BEGIN
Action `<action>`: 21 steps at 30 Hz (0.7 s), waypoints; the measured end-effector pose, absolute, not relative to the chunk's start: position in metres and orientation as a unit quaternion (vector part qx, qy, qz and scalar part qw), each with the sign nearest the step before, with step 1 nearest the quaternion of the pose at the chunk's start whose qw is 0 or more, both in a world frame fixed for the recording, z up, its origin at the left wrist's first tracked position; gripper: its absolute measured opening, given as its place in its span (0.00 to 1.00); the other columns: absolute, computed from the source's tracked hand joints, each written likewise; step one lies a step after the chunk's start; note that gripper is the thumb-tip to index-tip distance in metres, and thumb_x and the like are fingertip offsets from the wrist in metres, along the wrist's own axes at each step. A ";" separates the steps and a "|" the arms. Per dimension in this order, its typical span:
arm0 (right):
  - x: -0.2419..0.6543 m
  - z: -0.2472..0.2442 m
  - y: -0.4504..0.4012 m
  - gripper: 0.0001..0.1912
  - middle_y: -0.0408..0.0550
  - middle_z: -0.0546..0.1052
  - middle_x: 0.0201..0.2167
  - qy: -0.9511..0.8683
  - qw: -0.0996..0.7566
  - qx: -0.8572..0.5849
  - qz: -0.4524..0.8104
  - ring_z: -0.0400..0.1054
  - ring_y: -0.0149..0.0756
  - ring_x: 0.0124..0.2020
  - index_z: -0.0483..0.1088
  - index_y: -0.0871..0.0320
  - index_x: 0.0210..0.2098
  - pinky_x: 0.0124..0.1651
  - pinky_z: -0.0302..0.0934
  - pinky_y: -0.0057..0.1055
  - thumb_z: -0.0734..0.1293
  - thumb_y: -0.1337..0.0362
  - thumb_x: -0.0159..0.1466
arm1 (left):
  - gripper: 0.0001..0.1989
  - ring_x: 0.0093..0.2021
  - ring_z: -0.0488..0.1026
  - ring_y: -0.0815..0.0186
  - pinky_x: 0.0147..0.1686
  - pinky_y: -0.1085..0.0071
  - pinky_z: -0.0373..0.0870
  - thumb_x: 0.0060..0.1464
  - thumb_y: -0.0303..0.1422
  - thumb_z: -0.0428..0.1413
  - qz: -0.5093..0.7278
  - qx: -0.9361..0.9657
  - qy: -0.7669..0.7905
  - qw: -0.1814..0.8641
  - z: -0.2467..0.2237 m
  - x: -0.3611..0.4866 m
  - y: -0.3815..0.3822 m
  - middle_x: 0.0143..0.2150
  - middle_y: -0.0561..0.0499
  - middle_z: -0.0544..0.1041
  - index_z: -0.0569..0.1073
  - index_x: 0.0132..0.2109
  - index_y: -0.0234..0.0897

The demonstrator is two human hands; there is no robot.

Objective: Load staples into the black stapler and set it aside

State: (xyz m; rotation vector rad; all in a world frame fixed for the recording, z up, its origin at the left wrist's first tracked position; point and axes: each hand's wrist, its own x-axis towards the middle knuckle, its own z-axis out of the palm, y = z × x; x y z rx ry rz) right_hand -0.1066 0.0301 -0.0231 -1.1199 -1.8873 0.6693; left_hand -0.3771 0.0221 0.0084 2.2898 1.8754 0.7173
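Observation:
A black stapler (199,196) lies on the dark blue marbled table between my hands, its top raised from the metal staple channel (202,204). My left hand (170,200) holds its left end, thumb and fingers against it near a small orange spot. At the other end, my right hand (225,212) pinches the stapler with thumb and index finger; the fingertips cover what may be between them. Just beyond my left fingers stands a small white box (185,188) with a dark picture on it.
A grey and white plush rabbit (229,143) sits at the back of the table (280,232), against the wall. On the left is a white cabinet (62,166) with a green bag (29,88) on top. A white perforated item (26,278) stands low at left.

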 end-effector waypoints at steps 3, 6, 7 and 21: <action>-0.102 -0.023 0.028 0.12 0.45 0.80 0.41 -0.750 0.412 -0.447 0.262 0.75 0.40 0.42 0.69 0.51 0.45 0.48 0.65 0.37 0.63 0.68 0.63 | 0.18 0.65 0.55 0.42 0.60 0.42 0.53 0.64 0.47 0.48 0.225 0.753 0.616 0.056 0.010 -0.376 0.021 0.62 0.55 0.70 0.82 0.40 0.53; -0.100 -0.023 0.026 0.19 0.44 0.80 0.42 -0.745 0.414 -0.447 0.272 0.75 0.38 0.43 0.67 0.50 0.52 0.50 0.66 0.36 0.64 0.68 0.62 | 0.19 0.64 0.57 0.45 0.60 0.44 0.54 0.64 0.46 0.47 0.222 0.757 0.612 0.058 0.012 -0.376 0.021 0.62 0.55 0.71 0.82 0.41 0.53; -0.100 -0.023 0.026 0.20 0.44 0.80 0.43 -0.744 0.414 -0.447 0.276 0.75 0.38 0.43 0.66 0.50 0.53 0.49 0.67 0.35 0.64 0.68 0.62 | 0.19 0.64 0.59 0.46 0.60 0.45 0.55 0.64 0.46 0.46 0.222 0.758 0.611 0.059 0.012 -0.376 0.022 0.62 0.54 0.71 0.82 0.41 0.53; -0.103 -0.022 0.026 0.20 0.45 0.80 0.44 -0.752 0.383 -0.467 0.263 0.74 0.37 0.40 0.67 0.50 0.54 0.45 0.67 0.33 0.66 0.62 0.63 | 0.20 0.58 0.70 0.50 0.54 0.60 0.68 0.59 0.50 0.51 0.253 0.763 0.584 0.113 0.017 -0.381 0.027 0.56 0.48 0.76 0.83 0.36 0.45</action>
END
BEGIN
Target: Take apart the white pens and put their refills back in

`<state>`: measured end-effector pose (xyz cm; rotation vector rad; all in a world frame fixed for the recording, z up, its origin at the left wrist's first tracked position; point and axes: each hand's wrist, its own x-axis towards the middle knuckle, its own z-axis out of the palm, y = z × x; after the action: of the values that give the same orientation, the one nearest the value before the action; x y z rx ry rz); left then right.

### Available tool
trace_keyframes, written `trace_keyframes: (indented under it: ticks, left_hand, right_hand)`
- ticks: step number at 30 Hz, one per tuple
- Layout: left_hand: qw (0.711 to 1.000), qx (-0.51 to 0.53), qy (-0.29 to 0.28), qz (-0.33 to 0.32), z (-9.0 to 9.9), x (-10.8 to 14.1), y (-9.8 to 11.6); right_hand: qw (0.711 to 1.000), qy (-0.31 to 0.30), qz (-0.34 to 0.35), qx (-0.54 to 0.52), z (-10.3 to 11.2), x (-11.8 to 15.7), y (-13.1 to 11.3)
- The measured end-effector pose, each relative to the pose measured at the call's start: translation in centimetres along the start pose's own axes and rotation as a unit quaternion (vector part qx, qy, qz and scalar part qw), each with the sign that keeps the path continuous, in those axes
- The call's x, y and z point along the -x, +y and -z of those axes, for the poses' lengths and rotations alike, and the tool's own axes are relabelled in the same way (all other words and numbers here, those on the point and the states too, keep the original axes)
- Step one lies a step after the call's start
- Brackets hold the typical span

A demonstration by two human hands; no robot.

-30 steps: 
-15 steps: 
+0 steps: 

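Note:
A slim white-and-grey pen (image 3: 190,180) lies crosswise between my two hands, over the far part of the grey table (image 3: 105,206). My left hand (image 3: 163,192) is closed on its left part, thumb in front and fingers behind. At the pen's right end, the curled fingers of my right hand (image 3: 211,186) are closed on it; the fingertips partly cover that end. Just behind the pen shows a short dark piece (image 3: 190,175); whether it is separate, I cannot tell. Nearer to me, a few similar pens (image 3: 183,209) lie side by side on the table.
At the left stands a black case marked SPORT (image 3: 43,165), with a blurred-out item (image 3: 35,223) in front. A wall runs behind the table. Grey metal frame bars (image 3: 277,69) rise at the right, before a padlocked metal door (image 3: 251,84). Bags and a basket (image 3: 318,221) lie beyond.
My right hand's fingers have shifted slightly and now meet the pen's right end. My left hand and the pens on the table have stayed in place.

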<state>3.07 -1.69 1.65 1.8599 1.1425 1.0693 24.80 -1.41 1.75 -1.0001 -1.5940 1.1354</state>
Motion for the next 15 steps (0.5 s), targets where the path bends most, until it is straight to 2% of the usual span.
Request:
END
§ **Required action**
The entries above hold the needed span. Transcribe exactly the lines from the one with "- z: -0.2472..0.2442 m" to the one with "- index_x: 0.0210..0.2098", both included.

§ **Result**
  - z: -0.2472..0.2442 m
  - y: -0.4504..0.4012 m
  - gripper: 0.0001..0.1912
  - middle_y: -0.0408..0.0550
  - middle_z: -0.0546..0.1052
  - middle_x: 0.0201..0.2167
  - qy: -0.9511..0.8683
  - qw: -0.0996..0.7566
  - qx: -0.8572..0.5849
  - qz: -0.4524..0.8104
  - ring_z: -0.0400..0.1054
  - ring_y: -0.0149..0.0756
  - ring_x: 0.0124..0.2020
  - index_z: -0.0483..0.1088
  - index_y: -0.0871..0.0320
  - index_x: 0.0210..0.2098

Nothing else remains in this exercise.